Data collection is the first stage of such a framework. Utility companies receive source side data through sensor integration at various points of the energy flow matrix. On the distribution side, each and every transformer, substation and electric pole is fitted with an intelligent electronic device which transfers data to a wireless mesh network. Smart meter records can be added to this mix including fire/smoke alarms, floods, weather-driven network outage, voltage dip/short circuit/overload, peak demand, temperature control for HVAC (heating, ventilation and air conditioning) and smart home alarms.
The next stage is data analysis. The data is brought together in one place and normalized so it can be used by various applications across multiple vendors and types of devices. The analyzed data is then delivered to two types of applications: facility data applications and business intelligence tools for further processing. Predictive analytics tools like MongoDB and reporting tools like Tableau enable pattern creation on the demand side with an aim to improve overall distribution.
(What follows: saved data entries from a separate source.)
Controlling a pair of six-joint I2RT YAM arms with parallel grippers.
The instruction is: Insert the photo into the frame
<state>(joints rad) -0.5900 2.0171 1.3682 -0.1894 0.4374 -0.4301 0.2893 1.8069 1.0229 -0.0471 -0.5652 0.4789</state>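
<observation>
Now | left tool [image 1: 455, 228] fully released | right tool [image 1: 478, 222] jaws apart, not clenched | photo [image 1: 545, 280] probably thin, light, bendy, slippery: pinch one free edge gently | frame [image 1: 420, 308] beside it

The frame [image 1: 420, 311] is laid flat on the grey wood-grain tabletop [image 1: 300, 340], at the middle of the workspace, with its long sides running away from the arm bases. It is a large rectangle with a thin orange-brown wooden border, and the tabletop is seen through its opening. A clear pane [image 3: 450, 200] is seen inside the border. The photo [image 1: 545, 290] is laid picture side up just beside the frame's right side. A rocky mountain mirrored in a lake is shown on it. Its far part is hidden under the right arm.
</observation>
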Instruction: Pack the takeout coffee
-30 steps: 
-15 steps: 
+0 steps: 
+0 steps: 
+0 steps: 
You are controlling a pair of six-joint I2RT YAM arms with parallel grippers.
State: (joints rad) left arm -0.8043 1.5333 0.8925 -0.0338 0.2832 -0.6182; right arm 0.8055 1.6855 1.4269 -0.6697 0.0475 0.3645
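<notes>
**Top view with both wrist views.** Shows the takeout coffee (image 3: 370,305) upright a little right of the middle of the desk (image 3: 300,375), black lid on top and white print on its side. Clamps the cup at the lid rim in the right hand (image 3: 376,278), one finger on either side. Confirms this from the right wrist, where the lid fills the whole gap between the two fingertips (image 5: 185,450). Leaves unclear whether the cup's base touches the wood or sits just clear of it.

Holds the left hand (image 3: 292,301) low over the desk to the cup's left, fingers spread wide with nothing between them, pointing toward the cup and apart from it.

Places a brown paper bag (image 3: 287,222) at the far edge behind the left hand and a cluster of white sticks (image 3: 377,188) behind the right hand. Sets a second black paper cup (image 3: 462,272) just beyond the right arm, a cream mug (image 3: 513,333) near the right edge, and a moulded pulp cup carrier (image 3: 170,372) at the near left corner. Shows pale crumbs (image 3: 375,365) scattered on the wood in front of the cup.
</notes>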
In the data visualization and reporting stage, the analytics system should improve interactivity through a graphical, map-based, high-level overview of the whole real estate portfolio along with the ability to drill down to individual regions or facilities for more focused views of performance. To enable prioritized response, the Operations Dashboard organizes performance information in prioritized order so that it’s easy to see which efforts will have the greatest impact tied to specific goals and with the least amount of effort. In order to automate action, the Operations Dashboard offers a simple workflow for responding to events and alerts. Alarms and failures have to be mapped very precisely using a meter analysis tool application which includes a collection of visualization widgets to explore and uncover irregularities within energy and other metered utilities. Demand patterns have to be created based on real-time data integration with weather and geographical locations.